Among the lines below, return each one that contains the word "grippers".
──────────
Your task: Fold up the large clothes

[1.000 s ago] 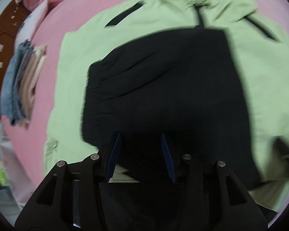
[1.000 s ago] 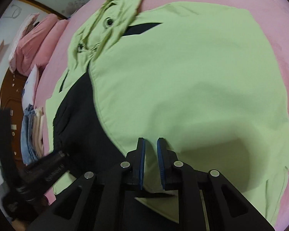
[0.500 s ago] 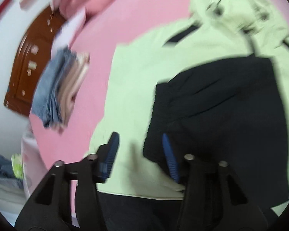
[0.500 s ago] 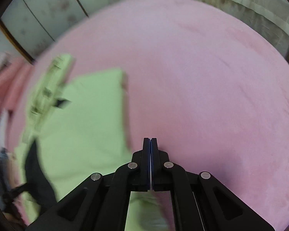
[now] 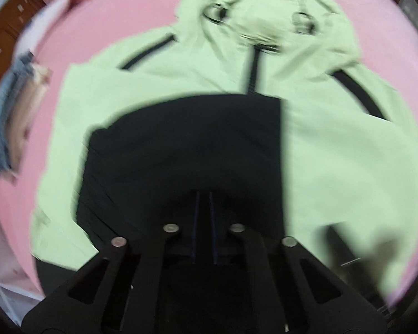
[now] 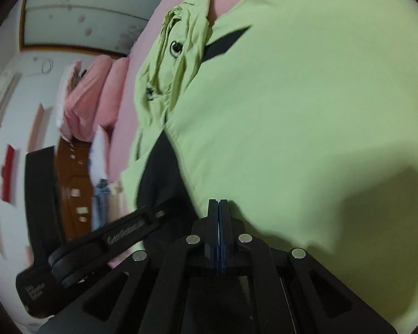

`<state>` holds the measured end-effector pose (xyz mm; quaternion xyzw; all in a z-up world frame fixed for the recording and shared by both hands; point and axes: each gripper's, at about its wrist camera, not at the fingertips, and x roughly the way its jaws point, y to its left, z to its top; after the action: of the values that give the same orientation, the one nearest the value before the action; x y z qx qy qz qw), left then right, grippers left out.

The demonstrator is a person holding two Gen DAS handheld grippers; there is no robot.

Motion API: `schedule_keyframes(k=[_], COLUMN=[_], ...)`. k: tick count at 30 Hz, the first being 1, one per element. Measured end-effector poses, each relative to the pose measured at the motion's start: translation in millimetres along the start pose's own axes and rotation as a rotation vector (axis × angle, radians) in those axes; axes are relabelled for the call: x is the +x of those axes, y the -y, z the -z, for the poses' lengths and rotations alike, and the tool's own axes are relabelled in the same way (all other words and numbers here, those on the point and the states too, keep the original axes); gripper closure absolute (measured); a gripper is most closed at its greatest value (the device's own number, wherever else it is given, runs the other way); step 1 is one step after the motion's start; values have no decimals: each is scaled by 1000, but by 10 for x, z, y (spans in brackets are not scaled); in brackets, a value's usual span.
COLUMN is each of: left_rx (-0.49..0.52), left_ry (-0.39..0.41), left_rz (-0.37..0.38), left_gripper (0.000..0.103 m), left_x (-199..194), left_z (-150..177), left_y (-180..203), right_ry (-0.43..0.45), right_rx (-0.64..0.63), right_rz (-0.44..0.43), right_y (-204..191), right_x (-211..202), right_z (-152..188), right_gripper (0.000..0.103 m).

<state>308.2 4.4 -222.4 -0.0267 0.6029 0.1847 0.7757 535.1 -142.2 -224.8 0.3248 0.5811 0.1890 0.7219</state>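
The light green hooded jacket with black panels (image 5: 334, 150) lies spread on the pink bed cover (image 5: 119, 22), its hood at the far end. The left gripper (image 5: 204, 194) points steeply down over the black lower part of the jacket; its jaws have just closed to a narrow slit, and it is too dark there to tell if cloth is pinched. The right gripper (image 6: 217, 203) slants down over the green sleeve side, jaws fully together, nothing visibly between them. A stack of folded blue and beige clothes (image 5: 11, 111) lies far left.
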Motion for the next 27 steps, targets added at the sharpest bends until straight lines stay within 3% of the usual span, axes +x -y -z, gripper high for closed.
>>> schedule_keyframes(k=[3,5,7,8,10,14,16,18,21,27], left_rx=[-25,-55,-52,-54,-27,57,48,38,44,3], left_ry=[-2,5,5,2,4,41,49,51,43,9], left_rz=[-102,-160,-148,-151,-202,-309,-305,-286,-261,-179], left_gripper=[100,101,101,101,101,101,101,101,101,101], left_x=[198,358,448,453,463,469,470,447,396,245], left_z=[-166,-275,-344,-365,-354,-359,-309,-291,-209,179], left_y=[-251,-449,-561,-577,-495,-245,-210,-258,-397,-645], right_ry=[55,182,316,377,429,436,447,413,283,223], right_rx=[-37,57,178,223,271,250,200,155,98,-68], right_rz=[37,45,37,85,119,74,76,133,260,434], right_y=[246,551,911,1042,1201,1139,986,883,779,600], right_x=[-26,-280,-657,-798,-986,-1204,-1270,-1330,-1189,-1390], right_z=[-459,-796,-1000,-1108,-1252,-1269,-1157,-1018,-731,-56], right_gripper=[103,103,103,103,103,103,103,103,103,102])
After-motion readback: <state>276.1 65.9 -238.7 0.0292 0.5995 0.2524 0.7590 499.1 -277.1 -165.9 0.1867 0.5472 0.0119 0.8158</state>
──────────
— RESPONSE TO THIS TASK —
`<state>` holds the measured end-effector pose (xyz mm; quaternion xyzw; all in a z-up world frame fixed for the recording and shared by both hands; point and axes: each gripper's, at about its wrist camera, not at the fingertips, and x roughly the way its jaws point, y to its left, z to its top; after the action: of the values that give the same orientation, the one nearest the value before the action; x y z qx qy qz qw), left then right, grippers left out.
The demonstrator is a person holding two Gen DAS handheld grippers; there is no robot.

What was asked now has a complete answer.